Equação da Arte Poética

Se (Lei-Padrão) Teatro=Voz
Cinema=Ação
e Literatura=Palavra

e (Lei Godard) Teatro=Cinema=Romance

(sabendo-se que Romance=Literatura)

então: Voz=Ação=Palavra?

Não: Leis diferentes para Problemas diferentes
Leis distintas não paralelas/ opostas/ incompatíveis

Tal como a vontade de clareza Não é:
contrária à ideia de abertura/ totalidade/ pergunta


quinta-feira, 9 de janeiro de 2014

Jornal Local: a concorrência

De manhã um jovem cidadão desce a Rua da Misericórdia com um jornal na boca. Na boca mesmo, sim. Tratava-se de um título da concorrência, mas Jornal Local não foge aos factos: era o diário Público. Claro, gostos não se discutem. Mas a questão é outra. Não será este o futuro do jornalismo? Fazer jornais tão bons e tão próximos da vida que até tenhamos vontade de os comer?


[I'd say more] 
This morning a young citizen walks down Misericórdia Street with a newspaper in his mouth. Yes, really, in his mouth. A rival title, but Jornal Local won't dodge the facts: it was the daily Público. Each to his own taste, sure. But that's beside the point. The point is: is this not the future of journalism? Making such good, lively, newspapers that we feel like eating them?
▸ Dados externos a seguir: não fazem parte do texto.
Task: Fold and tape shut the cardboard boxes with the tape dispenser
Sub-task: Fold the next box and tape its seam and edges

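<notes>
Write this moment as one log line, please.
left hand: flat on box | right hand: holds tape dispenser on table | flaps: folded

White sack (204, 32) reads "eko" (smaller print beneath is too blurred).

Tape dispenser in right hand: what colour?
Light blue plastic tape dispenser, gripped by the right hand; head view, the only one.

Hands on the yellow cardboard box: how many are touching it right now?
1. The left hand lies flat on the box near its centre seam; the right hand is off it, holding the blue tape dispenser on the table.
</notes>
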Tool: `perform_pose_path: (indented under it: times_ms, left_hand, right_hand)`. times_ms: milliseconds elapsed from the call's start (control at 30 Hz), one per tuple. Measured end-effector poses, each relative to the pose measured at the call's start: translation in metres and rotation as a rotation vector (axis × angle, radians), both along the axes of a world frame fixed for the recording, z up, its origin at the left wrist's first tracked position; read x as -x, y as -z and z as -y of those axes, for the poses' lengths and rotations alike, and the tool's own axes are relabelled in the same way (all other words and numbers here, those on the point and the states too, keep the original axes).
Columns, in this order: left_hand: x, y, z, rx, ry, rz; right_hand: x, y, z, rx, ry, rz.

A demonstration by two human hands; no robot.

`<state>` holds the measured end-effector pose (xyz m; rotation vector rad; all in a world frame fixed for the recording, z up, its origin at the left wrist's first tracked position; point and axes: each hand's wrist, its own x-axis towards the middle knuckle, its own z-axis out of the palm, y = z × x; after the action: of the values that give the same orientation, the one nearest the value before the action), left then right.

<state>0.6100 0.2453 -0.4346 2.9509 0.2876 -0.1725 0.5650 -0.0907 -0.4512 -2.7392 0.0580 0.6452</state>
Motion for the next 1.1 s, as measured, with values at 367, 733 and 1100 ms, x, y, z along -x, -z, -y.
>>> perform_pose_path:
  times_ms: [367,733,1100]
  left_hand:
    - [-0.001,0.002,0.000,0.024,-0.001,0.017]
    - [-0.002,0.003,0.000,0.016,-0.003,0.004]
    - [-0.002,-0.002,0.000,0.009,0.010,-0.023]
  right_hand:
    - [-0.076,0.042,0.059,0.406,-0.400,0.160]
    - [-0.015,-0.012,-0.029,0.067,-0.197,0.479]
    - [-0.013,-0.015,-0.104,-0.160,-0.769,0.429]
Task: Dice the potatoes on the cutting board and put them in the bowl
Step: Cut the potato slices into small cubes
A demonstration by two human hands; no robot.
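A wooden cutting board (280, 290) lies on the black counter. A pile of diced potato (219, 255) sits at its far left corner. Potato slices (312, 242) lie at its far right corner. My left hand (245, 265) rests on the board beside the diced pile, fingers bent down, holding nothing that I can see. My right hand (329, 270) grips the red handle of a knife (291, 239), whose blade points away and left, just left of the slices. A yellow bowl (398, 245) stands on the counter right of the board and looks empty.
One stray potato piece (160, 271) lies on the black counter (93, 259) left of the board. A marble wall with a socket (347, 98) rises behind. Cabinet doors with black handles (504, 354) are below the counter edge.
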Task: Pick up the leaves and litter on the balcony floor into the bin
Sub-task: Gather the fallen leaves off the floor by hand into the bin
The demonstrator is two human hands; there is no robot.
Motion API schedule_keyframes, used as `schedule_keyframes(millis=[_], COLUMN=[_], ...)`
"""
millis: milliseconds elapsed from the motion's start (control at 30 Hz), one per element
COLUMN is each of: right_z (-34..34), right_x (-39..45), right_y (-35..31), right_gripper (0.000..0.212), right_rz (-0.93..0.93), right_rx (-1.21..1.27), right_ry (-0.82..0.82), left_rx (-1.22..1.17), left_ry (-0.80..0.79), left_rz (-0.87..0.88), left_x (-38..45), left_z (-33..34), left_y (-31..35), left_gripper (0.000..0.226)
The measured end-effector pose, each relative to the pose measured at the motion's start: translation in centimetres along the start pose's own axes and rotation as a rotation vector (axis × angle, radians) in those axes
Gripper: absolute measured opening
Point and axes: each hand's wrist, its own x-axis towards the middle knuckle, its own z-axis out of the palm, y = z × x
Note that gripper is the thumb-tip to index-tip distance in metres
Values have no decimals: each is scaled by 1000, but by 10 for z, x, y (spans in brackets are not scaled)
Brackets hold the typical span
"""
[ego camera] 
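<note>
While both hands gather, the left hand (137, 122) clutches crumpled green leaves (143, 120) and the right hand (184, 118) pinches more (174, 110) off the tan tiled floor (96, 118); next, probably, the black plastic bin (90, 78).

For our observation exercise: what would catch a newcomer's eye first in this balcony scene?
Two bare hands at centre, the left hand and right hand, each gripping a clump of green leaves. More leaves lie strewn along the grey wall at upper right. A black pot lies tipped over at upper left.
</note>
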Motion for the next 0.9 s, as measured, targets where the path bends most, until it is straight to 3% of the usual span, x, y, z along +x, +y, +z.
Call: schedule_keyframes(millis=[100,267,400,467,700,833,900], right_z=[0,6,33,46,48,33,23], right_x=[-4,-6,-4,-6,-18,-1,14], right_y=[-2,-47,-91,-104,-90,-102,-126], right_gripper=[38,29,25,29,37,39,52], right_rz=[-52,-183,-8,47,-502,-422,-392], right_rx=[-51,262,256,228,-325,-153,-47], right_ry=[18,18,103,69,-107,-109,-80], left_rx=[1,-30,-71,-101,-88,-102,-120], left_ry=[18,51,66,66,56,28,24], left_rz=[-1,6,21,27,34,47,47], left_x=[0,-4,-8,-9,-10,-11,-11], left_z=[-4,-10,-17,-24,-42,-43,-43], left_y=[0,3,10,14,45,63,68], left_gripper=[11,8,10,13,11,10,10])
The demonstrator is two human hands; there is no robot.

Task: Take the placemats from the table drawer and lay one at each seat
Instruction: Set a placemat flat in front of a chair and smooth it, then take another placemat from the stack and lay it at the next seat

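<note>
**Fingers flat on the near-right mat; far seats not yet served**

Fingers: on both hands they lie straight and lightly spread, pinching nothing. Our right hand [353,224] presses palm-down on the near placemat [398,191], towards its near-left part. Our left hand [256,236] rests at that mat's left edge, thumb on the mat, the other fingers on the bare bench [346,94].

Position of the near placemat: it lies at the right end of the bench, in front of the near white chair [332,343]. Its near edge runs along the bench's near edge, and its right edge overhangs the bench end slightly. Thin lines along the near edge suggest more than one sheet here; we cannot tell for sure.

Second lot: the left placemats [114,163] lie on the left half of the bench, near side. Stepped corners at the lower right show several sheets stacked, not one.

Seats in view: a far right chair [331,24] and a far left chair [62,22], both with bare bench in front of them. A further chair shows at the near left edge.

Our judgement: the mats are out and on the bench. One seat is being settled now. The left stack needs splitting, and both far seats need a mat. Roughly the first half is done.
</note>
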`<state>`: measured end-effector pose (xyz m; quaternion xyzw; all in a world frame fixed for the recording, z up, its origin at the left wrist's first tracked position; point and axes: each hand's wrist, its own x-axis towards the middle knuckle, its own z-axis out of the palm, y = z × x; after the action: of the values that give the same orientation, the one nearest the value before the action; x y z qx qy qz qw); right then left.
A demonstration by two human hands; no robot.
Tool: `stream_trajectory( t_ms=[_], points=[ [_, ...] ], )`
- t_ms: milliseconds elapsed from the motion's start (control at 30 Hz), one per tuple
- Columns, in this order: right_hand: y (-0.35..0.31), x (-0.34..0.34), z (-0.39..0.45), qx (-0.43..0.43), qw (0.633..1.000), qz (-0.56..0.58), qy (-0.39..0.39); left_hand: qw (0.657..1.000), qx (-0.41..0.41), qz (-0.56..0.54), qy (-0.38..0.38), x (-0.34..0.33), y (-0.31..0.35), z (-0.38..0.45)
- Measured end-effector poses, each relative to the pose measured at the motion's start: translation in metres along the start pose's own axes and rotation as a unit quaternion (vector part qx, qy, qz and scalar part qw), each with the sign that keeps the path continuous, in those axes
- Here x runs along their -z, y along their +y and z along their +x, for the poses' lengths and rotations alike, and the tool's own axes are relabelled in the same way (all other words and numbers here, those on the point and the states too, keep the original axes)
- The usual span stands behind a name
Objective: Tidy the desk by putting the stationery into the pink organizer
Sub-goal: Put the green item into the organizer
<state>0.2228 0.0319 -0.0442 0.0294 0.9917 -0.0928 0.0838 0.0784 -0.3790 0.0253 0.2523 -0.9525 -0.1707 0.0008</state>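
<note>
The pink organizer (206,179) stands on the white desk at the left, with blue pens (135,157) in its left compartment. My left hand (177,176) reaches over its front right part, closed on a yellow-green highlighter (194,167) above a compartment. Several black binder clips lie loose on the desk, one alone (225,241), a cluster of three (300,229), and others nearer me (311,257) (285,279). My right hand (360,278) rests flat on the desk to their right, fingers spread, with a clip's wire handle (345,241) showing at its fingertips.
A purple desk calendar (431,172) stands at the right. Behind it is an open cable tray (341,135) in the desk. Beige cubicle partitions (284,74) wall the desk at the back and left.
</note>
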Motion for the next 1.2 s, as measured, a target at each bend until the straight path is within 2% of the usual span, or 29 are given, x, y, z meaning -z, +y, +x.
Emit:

quarta-feira, 8 de janeiro de 2014

Ainda está para vir/ Just around the corner

Talvez só tenha faltado a Eusébio o seu Nelson Rodrigues. Alguém que, em tempo real, fosse iluminando a figura do craque genial contra o cenário do país e do mundo. Como o grande cronista brasileiro fez com Garrincha e Pelé.
E daí, talvez não. Talvez Eusébio seja menos personagem que mito, menos cinema que fotografia, mais poesia que prosa. 
Quem sabe ainda está para vir o poeta que fará o poema louco e exato onde Eusébio possa voltar a dar aqueles chutos irrepetíveis.



[I'd say more]
Maybe the only thing that Eusébio didn't have was his Nelson Rodrigues. Someone who would illuminate in real time the genius footballer's figure against the country and the world. As the great Brazilian writer did with Garrincha and Pelé.
And then again, maybe not. Maybe Eusébio is less a character than a myth, less cinema than photography, more poetry than prose.
Who knows, maybe the poet who will write the mad, exact poem where Eusébio might once again shoot those unrepeatable balls is just around the corner.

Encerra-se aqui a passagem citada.